Procrastination is a problem of self-regulation. The first thing you have to do to regulate any system is attend to it. If you're not paying attention, you've lost before you begin.

This past summer, Ariel Rotblatt and I used videoconferencing technology to join colleagues in Peru for our biannual international conference on "Counseling the procrastinator in the academic context." With my wife in her third trimester, this technology was the only way I was getting to the conference. What a year to miss!

Ari and I presented his thesis research on mindfulness meditation and procrastination. Ari had set up an ambitious intervention study using mindfulness meditation as the "treatment" and a couple of control or comparison groups. Over 6 weeks, his participants practiced mindfulness meditation and he did pre- and post-measures of procrastination to determine its effectiveness. The details aren't important for the blog (you can hear more about this on my podcasts (see or go to iProcrastinate Podcasts on iTunes). What matters most is the research that got Ari thinking about mindfulness meditation as a route to dealing with procrastination. This research may help you see procrastination a little differently.

Here's the argument in a nutshell based on the psychological research (notably by Roy Baumeister and his colleagues):

  1. Procrastination is a form of self-regulatory failure (this is a prevalent view of researchers, and it fits with all explanations of procrastination, although the cause of the regulatory failure itself is debated, e.g., whether it's something like discounting future rewards, fear of failure, a personality trait or living in bad faith).
  2. Self-regulation is the process whereby systems maintain stability of functioning and adaptability to change. It's based on feedback loops.
  3. Self-regulation failure is largely a problem of under-regulation. We fail to regulate and maintain the feedback loop.
  4. Most models of the cognitive control of behavior through feedback begin with noticing a change that needs to be regulated in the system. These models begin with attention to the system.
  5. Therefore, loss of attentional control is a common harbinger of self-regulatory failure.

Finally, as Baumeister & Heatherton (1996) write, "Over and over, we found that managing attention was the most common and often the most effective form of self-regulation and that attentional problems presaged a great many varieties of self-regulation failure. . . The effective management of attention was a powerful and decisive step, and self-regulatory failure ensued when attention could not be managed."

In sum, Baumeister and his colleagues argue that attention works in a number of ways, including "transcendence." Transcendence is a matter of focusing awareness beyond the immediate stimuli (i.e., transcending the immediate situation). For example, you can see the present situation (there is a big piece of chocolate cake) in the context of more distal concerns (I'm trying to lose 5 pounds). Transcendence works in a few ways including delaying gratification, taking the focus off immediate negative emotions and even harnessing emotions like guilt to call attention to distal outcomes (losing that 5 pounds!).

So, with attention as his focus Ari's next question was "How can we facilitate the management of attention?" To answer this question, he turned to a different research literature, one related to meditation.

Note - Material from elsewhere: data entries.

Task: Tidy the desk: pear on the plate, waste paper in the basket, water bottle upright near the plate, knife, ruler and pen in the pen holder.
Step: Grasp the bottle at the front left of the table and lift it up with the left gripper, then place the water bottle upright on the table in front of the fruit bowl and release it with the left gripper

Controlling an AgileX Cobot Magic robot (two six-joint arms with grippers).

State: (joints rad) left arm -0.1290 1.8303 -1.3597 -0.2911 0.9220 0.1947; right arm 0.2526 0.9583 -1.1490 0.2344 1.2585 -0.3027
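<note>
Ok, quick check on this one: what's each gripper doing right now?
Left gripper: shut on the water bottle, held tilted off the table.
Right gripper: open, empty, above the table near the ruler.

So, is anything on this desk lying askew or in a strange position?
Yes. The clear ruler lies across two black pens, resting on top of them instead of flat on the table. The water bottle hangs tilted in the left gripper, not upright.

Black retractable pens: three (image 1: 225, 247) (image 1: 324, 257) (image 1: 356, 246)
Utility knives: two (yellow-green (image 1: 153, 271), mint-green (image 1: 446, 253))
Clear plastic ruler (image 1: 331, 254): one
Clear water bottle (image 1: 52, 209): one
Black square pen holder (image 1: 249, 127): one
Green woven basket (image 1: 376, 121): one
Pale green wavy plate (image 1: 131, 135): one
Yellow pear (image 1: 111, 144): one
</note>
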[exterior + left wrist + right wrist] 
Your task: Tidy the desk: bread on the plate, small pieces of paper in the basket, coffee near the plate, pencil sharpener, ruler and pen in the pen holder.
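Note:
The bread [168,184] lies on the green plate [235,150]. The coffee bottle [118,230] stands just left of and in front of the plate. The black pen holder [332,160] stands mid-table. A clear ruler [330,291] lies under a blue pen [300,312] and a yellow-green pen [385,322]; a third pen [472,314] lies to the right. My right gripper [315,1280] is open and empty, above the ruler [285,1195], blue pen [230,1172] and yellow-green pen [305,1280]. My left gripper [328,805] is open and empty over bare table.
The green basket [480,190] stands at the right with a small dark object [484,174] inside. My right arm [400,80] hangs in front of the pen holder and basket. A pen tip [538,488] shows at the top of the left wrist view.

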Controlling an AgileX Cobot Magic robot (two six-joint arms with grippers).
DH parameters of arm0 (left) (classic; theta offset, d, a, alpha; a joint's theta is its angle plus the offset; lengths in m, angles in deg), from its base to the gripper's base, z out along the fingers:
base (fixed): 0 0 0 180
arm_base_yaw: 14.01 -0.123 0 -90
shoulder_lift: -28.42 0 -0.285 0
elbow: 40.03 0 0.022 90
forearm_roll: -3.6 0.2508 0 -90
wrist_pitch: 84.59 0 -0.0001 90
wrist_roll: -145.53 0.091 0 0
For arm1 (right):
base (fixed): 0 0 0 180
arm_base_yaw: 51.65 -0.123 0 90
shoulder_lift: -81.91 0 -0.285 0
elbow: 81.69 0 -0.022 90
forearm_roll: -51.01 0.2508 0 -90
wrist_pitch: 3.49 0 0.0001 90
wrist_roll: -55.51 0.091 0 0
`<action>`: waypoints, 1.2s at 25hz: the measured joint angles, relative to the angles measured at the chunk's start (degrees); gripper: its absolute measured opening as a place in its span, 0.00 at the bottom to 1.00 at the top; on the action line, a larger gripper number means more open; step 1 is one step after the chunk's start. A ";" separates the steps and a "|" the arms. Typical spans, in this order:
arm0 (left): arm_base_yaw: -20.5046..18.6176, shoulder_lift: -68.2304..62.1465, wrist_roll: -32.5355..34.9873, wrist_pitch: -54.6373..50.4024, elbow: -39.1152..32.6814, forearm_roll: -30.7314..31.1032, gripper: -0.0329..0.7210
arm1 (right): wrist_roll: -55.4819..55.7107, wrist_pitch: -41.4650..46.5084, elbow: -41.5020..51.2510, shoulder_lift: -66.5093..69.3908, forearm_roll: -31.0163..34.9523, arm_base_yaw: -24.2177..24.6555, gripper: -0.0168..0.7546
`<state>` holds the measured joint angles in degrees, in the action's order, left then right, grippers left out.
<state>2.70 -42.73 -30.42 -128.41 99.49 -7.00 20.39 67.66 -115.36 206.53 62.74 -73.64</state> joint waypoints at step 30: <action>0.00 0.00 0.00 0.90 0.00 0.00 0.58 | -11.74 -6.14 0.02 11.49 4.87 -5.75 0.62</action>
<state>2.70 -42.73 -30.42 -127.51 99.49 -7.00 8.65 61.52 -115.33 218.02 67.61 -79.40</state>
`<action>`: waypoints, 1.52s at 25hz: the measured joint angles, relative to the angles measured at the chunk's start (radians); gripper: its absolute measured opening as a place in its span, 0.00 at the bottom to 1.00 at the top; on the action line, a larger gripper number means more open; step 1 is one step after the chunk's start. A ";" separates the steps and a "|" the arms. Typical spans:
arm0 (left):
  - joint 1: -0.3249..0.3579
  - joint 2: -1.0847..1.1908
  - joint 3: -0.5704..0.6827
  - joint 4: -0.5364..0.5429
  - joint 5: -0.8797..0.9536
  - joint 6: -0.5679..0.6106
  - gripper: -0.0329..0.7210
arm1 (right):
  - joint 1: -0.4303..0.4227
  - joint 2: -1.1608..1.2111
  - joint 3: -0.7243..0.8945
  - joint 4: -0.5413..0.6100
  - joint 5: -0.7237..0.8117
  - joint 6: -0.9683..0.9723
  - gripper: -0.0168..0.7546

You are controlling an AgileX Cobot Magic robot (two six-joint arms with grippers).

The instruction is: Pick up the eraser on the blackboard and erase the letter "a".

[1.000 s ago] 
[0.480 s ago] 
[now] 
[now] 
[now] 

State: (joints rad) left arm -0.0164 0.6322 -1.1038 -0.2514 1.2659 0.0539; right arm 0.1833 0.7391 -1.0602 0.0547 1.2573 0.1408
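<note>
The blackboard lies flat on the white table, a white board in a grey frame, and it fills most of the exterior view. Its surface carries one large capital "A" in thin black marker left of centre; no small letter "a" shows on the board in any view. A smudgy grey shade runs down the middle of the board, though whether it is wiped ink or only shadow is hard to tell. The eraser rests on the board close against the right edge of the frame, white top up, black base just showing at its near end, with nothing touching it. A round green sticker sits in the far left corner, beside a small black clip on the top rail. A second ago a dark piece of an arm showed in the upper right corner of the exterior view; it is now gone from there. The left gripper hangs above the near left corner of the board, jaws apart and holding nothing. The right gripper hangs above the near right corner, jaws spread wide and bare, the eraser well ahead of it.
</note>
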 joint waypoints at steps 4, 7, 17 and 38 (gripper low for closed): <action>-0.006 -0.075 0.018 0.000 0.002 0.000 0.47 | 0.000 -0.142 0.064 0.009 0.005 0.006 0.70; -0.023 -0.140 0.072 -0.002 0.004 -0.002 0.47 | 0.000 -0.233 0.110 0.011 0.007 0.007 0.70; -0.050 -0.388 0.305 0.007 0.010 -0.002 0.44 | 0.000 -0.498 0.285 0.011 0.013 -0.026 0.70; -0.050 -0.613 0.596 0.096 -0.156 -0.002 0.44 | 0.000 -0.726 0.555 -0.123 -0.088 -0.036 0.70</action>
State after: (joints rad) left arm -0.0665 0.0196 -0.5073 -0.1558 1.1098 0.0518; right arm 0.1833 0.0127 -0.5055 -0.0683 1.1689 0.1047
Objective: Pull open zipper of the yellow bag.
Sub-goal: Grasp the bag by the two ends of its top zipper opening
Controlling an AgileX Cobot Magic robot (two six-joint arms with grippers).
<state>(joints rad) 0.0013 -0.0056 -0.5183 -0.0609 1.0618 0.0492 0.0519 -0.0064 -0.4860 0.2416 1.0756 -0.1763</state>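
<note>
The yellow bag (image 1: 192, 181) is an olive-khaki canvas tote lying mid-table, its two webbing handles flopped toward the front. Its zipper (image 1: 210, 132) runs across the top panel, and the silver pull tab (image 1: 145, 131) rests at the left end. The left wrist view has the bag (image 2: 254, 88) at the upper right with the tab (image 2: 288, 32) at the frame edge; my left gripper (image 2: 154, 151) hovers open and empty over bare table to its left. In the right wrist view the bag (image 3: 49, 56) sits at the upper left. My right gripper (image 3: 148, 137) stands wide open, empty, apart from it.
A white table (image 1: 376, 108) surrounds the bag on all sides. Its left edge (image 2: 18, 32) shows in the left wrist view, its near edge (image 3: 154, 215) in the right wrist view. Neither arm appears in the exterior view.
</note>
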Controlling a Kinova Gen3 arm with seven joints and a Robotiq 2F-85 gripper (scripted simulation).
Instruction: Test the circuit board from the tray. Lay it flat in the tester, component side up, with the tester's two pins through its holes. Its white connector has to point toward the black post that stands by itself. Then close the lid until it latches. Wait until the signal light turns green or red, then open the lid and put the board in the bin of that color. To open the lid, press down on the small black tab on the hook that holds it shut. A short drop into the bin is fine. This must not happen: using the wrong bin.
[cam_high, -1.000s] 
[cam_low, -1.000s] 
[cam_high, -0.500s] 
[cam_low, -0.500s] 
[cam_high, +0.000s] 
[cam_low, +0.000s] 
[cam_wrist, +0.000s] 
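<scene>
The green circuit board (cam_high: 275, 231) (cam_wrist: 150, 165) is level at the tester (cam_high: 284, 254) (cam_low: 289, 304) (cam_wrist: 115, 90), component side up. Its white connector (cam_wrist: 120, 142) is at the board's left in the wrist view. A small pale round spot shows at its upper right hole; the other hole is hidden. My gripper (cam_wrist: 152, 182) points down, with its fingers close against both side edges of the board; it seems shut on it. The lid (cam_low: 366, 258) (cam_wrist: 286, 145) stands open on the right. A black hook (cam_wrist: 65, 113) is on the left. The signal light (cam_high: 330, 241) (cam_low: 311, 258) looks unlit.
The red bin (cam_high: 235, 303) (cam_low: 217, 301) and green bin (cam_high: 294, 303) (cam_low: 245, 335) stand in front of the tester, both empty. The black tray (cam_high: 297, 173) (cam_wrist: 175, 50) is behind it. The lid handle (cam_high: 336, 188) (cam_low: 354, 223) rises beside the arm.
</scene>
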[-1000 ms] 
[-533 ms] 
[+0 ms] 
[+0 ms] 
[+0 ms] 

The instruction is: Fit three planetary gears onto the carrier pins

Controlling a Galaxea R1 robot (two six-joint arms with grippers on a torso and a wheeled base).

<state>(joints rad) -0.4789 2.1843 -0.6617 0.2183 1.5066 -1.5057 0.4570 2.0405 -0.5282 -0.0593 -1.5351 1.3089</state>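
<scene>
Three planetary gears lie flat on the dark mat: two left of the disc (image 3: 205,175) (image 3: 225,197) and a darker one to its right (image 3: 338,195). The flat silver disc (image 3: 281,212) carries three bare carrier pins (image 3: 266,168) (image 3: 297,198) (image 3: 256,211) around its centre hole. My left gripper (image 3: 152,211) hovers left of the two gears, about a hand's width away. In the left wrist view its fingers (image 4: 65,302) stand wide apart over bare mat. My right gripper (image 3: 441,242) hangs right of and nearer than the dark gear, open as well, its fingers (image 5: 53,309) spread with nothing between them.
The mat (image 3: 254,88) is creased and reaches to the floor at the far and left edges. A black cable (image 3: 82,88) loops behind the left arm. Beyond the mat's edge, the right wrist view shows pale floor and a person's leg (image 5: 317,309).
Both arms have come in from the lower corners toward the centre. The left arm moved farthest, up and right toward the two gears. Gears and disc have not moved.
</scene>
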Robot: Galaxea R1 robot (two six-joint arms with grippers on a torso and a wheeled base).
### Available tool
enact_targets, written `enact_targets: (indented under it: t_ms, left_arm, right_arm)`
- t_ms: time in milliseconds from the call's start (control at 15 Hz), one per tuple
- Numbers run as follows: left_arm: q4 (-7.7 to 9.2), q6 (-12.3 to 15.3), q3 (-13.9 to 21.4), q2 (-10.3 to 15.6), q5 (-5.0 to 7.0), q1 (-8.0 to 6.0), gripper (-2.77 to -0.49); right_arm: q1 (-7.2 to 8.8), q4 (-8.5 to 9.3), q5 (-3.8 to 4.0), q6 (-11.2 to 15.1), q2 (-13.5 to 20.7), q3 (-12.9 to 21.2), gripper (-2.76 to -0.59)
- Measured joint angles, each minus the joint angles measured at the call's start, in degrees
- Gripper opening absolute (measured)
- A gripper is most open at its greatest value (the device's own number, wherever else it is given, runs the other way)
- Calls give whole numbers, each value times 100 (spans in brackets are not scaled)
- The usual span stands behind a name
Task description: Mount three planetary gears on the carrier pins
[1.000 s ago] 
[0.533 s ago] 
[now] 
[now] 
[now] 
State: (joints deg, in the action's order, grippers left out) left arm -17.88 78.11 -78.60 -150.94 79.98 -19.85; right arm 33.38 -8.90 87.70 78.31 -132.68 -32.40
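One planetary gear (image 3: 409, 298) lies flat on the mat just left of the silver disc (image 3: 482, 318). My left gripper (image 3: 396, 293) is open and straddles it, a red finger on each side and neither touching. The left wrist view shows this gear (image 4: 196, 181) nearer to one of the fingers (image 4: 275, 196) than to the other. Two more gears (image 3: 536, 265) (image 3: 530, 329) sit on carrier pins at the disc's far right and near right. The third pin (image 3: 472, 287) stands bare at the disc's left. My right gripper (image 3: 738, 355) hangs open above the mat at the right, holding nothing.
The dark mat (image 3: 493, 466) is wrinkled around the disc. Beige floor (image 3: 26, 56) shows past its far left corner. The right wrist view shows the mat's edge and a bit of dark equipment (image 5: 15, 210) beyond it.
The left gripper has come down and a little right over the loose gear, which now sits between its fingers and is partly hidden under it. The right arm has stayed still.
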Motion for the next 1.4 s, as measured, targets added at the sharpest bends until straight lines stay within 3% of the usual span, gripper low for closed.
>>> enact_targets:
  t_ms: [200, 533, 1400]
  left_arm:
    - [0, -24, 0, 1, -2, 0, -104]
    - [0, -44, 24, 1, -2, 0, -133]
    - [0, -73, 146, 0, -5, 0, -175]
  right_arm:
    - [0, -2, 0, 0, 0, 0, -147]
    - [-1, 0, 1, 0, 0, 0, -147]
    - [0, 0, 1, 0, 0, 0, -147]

Using the work of Shapiro and colleagues (among others), Ari moved towards mindfulness as a means of managing attention, as the cultivation of nonjudgmental attention is posited to lead to "connection" which in turn leads to self-regulation. He also found research that demonstrated that people who score higher on measures of mindfulness (e.g., I am open to the experience of the present moment, I sense my body, whether eating, cooking, cleaning or talking, When I notice an absence of mind, I gently return to the experience of the here and now) reported significantly greater self-regulated behavior.

I know if Ari were telling you this story, he would start by explaining how he has meditated for years, and he knew the power of training our "monkey mind" from personal experience. The research he summarized is just another epistemological approach to this knowledge claim. In any case, Ari's experiences and his research brought him to the same place from which he defined his experimental method clearly.

Six weeks was a very short time to conduct this study. Engaging in self-directed mindfulness meditation over 6 weeks simply isn't a great deal of time to see benefits from the meditation, particularly with students as research participants. The time was constrained by the reality of the term, and of course, it affected his results overall.

He did find that scores on the mindfulness measures correlated negatively with all of his measures of procrastination. The more mindful we are, the less we report procrastinating.

He did not, however, demonstrate that the mindfulness meditation made a difference. Although there are many other studies to demonstrate the effectiveness of mindfulness meditation on health, well-being and countless other outcomes, the effect on this particular form of self-regulatory failure, procrastination, awaits future research.

Despite the shortcomings in this first study, I know Ari would still recommend mindfulness meditation as a route to attentional control. He's not alone. John Kabat Zinn is a popular advocate of mindfulness meditation for stress reduction and improving well being. If you want to learn more, his work would be a good place to start (check out the Center for Mindfulness at the University of Massachusetts).


Baumeister, R.F,, & Heatherton, T.F. (1996). Self-regulation failure: An overview. Psychological Inquiry, 7, 1-15.

Shapiro, S.L., Carlson, L.E., Astin, J.A., & Freedman, B. (2006). Mechanisms of mindfulness. Journal of Clinical Psychology, 62, 373-386.